Tech leadership: turning problems into learning opportunities

**Why do tech leaders need to be problem solvers?**

There is no shortage of problems in tech: bugs, incidents, breakdowns, security breaches, slowdowns, misunderstandings with product teams, project delays, technical debt, etc. And the impacts are far from insignificant. Most of the time, they have a direct impact on customers (dissatisfaction, risk of churn), employees (stress), and ultimately the company (productivity, falling behind the competition).

Tech leaders have to deal with these issues on a daily basis with their teams. However, it’s difficult to have answers to everything. Above all, it’s essential to involve all individual employees in solving these problems, otherwise you risk becoming the bottleneck yourself. That’s why tech leaders need to be good problem solvers who are able to coach their teams. And as a bonus, solving problems also develops the expertise of the teams.

Job offers for tech leaders often include problem-solving skills, which are also considered a key skill by the World Economic Forum:

« Top missing skill is complex problem solving »

World Economic Forum,2019

In this article, I will outline the key steps of a four-step problem-solving process based on the rigorous PDCA approach. This approach comes from lean management, and I will apply it here to software engineering with a few concrete examples. Personally, I have been using it almost systematically for about ten years now, while coaching my teams to think this way.

Our brain plays tricks on us

To begin with, let’s take a look at how problems are solved in different countries.
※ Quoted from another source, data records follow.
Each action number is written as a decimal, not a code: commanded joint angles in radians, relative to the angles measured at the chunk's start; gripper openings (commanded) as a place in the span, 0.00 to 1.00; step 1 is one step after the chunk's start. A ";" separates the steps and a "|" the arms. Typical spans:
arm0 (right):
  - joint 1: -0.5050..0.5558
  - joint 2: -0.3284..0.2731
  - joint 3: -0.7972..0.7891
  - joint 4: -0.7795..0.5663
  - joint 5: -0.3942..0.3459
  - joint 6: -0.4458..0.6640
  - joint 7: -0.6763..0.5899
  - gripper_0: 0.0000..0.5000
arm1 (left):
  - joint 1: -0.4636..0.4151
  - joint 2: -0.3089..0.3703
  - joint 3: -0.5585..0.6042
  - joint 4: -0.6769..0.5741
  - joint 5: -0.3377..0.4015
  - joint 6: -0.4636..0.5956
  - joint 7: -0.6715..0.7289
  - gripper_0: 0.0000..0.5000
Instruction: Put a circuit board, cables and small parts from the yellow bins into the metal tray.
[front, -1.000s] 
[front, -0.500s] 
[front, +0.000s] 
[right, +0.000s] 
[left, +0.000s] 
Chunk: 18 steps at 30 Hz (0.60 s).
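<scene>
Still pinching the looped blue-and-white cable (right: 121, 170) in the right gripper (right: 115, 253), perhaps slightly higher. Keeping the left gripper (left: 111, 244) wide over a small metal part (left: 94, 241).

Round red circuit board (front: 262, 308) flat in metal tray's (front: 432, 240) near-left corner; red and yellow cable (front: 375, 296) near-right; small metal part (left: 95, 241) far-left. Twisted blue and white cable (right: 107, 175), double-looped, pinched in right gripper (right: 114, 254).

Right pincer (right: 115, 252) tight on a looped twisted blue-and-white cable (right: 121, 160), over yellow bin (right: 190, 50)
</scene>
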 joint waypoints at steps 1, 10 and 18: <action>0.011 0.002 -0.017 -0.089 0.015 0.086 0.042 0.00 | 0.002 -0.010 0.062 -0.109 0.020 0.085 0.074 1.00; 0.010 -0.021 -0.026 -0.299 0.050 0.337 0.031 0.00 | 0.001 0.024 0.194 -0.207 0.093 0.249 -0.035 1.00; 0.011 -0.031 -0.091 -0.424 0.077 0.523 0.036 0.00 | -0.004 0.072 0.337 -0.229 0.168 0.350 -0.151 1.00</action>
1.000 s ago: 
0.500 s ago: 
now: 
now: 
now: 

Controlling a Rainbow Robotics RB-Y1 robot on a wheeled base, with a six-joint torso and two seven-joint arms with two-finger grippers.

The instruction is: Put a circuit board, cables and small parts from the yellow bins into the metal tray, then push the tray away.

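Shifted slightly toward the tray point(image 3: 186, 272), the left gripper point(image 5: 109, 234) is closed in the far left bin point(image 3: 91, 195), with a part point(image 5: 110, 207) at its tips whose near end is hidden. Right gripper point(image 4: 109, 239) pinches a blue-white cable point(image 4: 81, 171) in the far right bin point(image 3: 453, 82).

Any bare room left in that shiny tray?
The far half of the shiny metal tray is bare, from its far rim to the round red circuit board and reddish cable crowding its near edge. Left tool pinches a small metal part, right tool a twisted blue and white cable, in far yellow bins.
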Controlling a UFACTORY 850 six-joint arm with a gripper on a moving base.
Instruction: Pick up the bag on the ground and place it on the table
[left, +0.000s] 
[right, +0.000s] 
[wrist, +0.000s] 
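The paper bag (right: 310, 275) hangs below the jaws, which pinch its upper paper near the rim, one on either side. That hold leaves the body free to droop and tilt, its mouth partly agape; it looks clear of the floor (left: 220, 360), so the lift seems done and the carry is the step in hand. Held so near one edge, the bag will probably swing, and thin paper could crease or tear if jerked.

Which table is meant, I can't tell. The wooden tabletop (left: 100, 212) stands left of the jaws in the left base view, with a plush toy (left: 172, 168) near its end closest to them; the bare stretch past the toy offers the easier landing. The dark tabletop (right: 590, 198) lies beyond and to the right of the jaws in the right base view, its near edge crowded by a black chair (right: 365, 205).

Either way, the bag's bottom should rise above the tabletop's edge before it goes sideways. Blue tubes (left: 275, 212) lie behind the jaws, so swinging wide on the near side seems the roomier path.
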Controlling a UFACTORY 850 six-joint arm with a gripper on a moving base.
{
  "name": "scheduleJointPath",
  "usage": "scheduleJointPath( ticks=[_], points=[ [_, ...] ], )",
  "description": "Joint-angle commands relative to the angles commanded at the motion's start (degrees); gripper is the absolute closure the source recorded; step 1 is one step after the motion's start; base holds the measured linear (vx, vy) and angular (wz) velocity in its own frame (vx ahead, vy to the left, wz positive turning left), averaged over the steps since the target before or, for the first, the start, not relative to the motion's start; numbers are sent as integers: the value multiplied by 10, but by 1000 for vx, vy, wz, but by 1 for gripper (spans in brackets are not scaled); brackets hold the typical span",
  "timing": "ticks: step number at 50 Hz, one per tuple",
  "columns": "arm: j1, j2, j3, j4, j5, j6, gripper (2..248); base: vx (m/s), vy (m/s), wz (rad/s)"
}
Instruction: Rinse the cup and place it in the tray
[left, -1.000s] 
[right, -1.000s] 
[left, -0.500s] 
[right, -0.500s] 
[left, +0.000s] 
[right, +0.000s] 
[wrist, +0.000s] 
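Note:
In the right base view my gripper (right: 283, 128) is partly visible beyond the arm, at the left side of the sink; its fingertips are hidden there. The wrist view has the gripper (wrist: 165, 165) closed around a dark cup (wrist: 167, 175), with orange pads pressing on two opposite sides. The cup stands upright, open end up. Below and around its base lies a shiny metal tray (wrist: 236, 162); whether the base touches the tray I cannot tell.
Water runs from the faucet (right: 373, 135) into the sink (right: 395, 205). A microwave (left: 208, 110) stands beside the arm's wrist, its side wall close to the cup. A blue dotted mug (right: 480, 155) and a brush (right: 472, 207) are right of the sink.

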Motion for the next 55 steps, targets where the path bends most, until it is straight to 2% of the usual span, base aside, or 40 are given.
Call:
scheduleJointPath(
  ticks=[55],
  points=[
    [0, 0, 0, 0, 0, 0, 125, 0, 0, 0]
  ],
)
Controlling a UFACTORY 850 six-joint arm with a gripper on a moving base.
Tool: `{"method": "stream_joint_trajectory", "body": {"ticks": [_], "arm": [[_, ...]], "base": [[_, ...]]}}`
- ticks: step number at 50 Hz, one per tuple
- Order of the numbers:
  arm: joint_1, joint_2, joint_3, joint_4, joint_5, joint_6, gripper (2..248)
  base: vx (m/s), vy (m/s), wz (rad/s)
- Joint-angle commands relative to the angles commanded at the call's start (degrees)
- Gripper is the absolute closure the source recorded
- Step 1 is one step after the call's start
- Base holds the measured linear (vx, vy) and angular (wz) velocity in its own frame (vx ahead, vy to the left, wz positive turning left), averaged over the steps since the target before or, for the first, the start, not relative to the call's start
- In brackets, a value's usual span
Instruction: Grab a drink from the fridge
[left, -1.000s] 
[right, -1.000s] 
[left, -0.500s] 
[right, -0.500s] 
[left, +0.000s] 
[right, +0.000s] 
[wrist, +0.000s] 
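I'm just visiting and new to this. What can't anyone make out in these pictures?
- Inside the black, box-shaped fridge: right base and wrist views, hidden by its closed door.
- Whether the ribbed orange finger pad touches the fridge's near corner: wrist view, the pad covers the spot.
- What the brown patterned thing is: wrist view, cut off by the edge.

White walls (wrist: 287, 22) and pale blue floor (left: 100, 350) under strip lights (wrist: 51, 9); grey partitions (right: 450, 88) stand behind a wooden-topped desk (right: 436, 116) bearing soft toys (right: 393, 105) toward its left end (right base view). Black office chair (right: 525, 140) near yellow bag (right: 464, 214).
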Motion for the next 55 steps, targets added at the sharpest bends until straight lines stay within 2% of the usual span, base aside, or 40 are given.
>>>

Many of you are familiar with this cartoon funny illustration. I invite you to look at the different stages:

What do you notice?

Beyond its humorous aspect, in almost every country, we always move from a problem directly to a solution.

This approach suits our brain, which tends to jump on ready-made solutions rather than really thinking about the cause of the specific problem we need to solve. This is what we call cognitive biases, shortcuts that our brain takes to avoid consuming too much energy.

Let’s illustrate these biases with an example from everyday life outside of a professional context:

If my problem is that I feel overweight, my brain may play tricks on me (bias) and recommend that I stop eating cheese, for example. Will that work?

Maybe… maybe a little, maybe not at all…

In this example, we are following the exact pattern: Problem → Solution

And to return to IT, let’s imagine that we delivered a new version that still contained numerous bugs and defects that were discovered late by users. We ask the question:

What can we do to improve the quality of our deliveries and avoid these bugs?

I often hear:

We need more testing! We could use one more person for testing because they left a lot of bugs!

Once again, our brain is playing tricks on us: Problem → Solution

Pour démonter ce biais, prenons l’exemple de la construction dans le bâtiment.
Let’s imagine that we are a team of masons building walls for a building. Unfortunately, some of the walls have defects: they are not straight, there are holes in them, etc. The customers notice this and ask for repairs.

If we apply the same type of solution as before, then would we need more people to perform quality control on the walls that have been built?

Suddenly, it’s obvious: No, of course not! Instead, masons need to learn how to build walls properly!

So let’s see how we can learn to really solve problems and build straight walls 🙂

The scientific approach to problem solving

The rigorous problem-solving approach stems directly from the scientific method (during the Age of Enlightenment). It was popularized in the industrial world after World War II by the famous American engineer Edward Deming under the term PDCA (Plan Do Check Act). He is known as one of the gurus of continuous improvement with his famous wheel:

Let’s see how problem solving works by following these four steps:

Plan: Understanding the Problem
Do: test countermeasures,
Check: verify the improvement,
Act: Reinforce learning.

Step 1 – PLAN: Clearly define the problem

The « plan » stage is not the time to talk about planning, but rather to clearly define the problem to be solved. This is the longest part of problem solving, which consists of:

frame the problem as a gap,
look at the impacts,
and identify the root causes.

But let’s start at the beginning: what is a problem?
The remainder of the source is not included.